As levels are uploaded within a few short hours to the server, Course World offers an abundance of user-created levels. Players can scroll through courses by difficulty level, their maker, or through the Featured, Up and Coming and Star Ranking course tabs. But if you don’t fancy choosing any yourself, you can play through randomly selected courses in the 100 Mario run. By playing with either the Wii U GamePad, Wii Remote, Classic Controller Pro and Wii U Pro Controller, take on eight different user-created levels with 100 Mario lives at your disposal. This is a great way to find newly uploaded courses by other users, specifically those that haven’t been highlighted by Nintendo’s servers. There’s even a handy skip option if you’re finding a level too difficult or frustrating.

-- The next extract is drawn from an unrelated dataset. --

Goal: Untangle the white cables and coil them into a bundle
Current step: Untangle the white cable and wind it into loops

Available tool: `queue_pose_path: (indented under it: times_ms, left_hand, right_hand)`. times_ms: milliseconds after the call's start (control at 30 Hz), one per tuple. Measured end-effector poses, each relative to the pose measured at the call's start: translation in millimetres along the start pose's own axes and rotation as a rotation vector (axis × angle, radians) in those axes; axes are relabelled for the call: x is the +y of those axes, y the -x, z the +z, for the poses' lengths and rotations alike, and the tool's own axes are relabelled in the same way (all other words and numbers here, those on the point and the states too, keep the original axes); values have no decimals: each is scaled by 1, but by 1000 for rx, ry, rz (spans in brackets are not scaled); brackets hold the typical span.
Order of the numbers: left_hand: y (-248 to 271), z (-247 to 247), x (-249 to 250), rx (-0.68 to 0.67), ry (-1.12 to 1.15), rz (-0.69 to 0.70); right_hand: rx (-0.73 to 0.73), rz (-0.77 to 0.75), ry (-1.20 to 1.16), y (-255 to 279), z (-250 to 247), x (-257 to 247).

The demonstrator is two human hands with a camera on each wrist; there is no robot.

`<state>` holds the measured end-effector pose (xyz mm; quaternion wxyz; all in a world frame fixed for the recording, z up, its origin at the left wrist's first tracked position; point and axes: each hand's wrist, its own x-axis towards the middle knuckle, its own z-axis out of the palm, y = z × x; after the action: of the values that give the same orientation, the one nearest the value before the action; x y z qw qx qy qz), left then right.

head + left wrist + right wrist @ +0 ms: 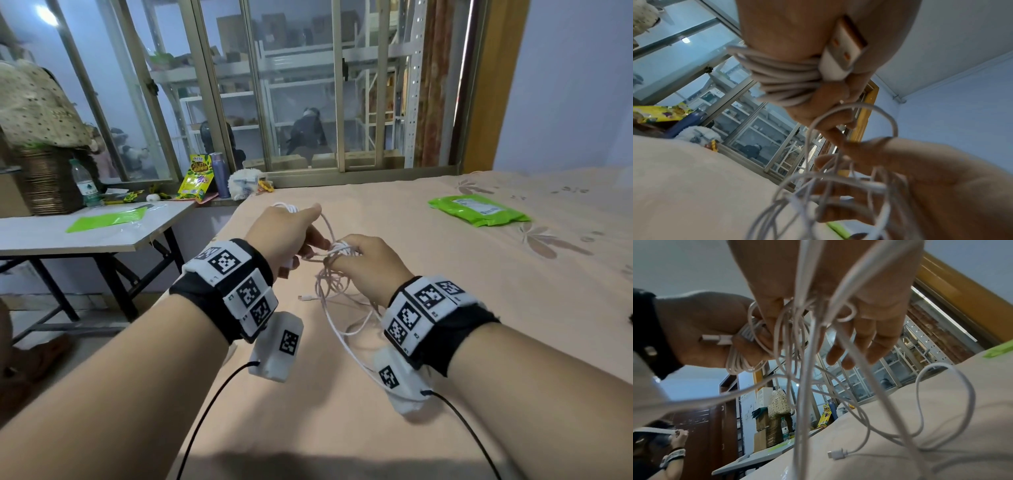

Super Mario Maker isn’t just a game for creators though as it also offers a 10 Mario offline mode to rival its online one. With over 70 levels designed by Nintendo’s EAD team, you must clear 8 levels with just 10 Mario lives in order to rescue Princess Peach. Super Star Dash, Find the Fireflower, Dry Bones Stampede, and Zig-Zag Lava Bubbles are utterly charming, fun and fresh levels to play through. But since the courses are entirely randomised, you’ll most likely run into the same ones repeatedly and – unlike 100 Mario – there’s no option to skip them. For players, then, Super Mario Maker is extremely light on content. Perhaps a mode similar to those seen in NES Remix placed as a single-player campaign would have given us something extra to chew on.
With longevity for creators, Super Mario Maker is an incredible design tool. But it’s a title that is solely reliant on user-created content, and therein lies its predicament. Truly amazing in short bursts but how long until the imagination well runs dry? Perhaps we’ll need to question how long that piece of string is first, then add wings to it.